CAUTION: This blog post is very lengthy. So you might want to grab some hot chocolate,water or whatever you drink for this one.
What is the difference between an Advantage Score and FICO score model? Advantage Score models are used for the credit reports that consumers pull such as Credit Karma or FreeCreditReport.com. A mortgage lender uses a credit report that uses the FICO score model which weights the items on the credit report much stricter. The credit scores that a lender sees under the FICO model will almost always be lower than the credit scores a consumer sees under the Advantage Score model.
Consumer disputes are a roadblock that often present themselves during pre-approval. Many consumers believe that putting an account into dispute will help them when they go to apply for a mortgage. Most times the opposite is true because by putting the account into dispute, it stops the account from reporting to the credit bureaus so a mortgage lender cannot get a fair reflection of the credit scores. If the account is in dispute and reported within the last 24 months, a lender will request that the dispute be taken out which can have a negative impact on a buyer’s credit scores.

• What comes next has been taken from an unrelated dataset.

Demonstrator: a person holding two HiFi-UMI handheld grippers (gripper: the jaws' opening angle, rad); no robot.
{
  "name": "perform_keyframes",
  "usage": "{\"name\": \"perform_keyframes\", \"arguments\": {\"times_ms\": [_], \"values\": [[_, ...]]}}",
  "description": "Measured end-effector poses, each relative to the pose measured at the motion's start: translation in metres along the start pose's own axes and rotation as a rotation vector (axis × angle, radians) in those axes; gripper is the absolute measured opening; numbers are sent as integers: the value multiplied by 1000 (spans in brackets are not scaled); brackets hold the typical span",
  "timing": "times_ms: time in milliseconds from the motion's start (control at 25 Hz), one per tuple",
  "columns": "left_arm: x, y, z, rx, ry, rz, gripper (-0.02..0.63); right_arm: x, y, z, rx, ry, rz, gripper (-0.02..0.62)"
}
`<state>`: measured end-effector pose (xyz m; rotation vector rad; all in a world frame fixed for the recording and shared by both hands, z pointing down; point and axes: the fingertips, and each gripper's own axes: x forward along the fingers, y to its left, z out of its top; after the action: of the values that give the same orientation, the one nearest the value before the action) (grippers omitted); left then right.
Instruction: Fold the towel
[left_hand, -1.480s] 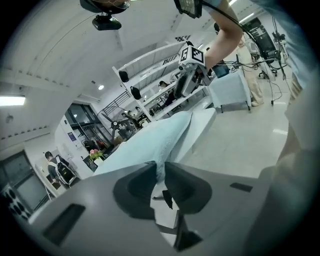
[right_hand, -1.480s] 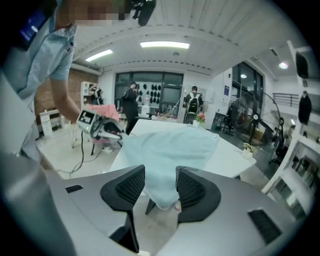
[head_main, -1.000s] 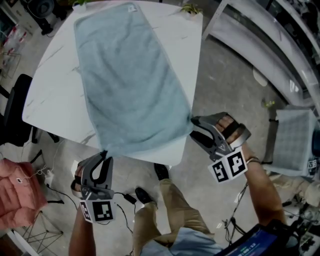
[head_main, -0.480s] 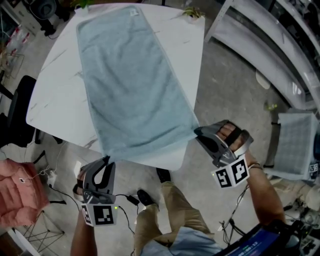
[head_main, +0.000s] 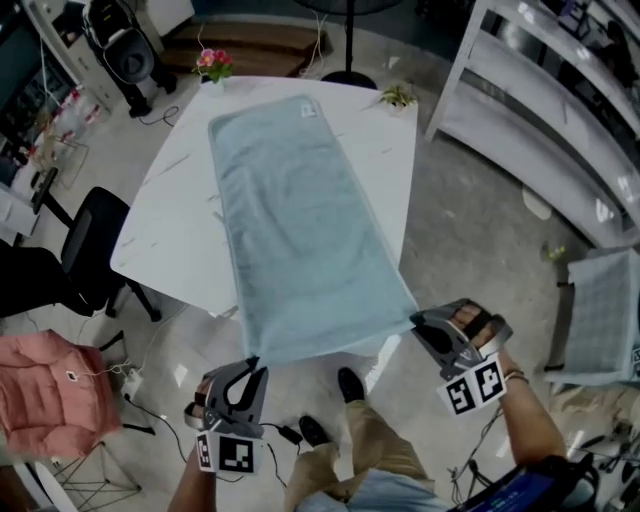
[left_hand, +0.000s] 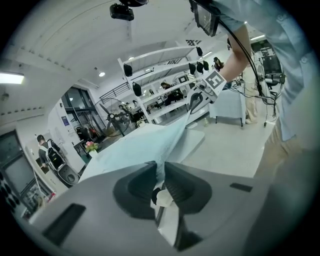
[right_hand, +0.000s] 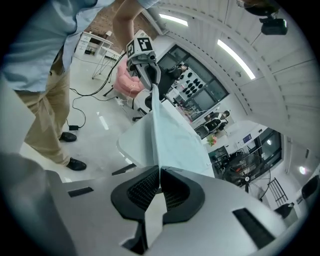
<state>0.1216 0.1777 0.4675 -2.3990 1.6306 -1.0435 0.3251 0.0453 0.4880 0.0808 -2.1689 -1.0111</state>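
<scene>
Towel (head_main: 300, 220) lies lengthwise on the white table (head_main: 165, 225), its near edge lifted off. Left gripper (head_main: 252, 362) pinches the near left corner and right gripper (head_main: 418, 322) the near right. Corners are held apart, probably to tension the edge for folding it toward the far end.

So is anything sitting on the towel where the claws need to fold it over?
No, nothing visible. The left claw and right claw pinch the near corners of the towel; its top lies bare. The flowers and small plant stand beside its far end.
</scene>
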Motion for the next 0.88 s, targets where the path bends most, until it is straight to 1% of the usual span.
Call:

Under the Fair Credit Reporting Act, Consumer Credit Reporting Agencies are allowed to share lists that contain the information of people who have had recent credit inquiries such as a mortgage application. Companies and sometimes individuals purchase those lists with the intention of soliciting and selling additional credit and loan services, known as “Firm Offers” to unsuspecting buyers. How can your buyer opt out if they do not want to receive these solicitations? By visiting www.OptOutPrescreen.com. This prevents the Consumer Credit Reporting companies from providing the buyer’s information for Firm Offers. The buyer can choose to opt-out permanently or for five years and can also opt back in anytime.
Originators are sometimes challenged by borrowers who want to be pre-approved but are concerned about their scores dropping when we pull their credit? According to CFPB guidance, multiple mortgage specific inquiries are treated as 1 inquiry. So a buyer can apply up to as many mortgage lenders for 45 days and it is treated as one inquiry, not multiple inquiries. If the INITIAL inquiry has any impact at all which most times it does not, the impact would be 3 points or less.
What is on the horizon that might impact credit reporting? It is not here yet but there is talk about adding alternative credit references such as utilities, gym memberships, cell phone services, etc. that could become a part of the credit analysis model.
What advice can a Loan Officer give a buyer to help raise their scores? Credit cards are very useful in helping buyer’s raise their scores, buyers should not be afraid of credit cards and should be using them to re-establish their credit if they have had issues in the past. By charging a small balance on the credit card, leaving the balance there every month and paying it on time each month will help a buyer boost their scores quickly.
What 2 things should a Loan Officer NEVER tell a customer while counseling them about their credit? They should never tell them to close an account, especially if the account is in good standing because it will drop their scores. And they should never tell them to pay old derogatory debt like collections because it could also drop their credit scores. The date of last activity is triggered to the present and the payment of the collection account can act like a brand new collection on the credit report hence dropping the score.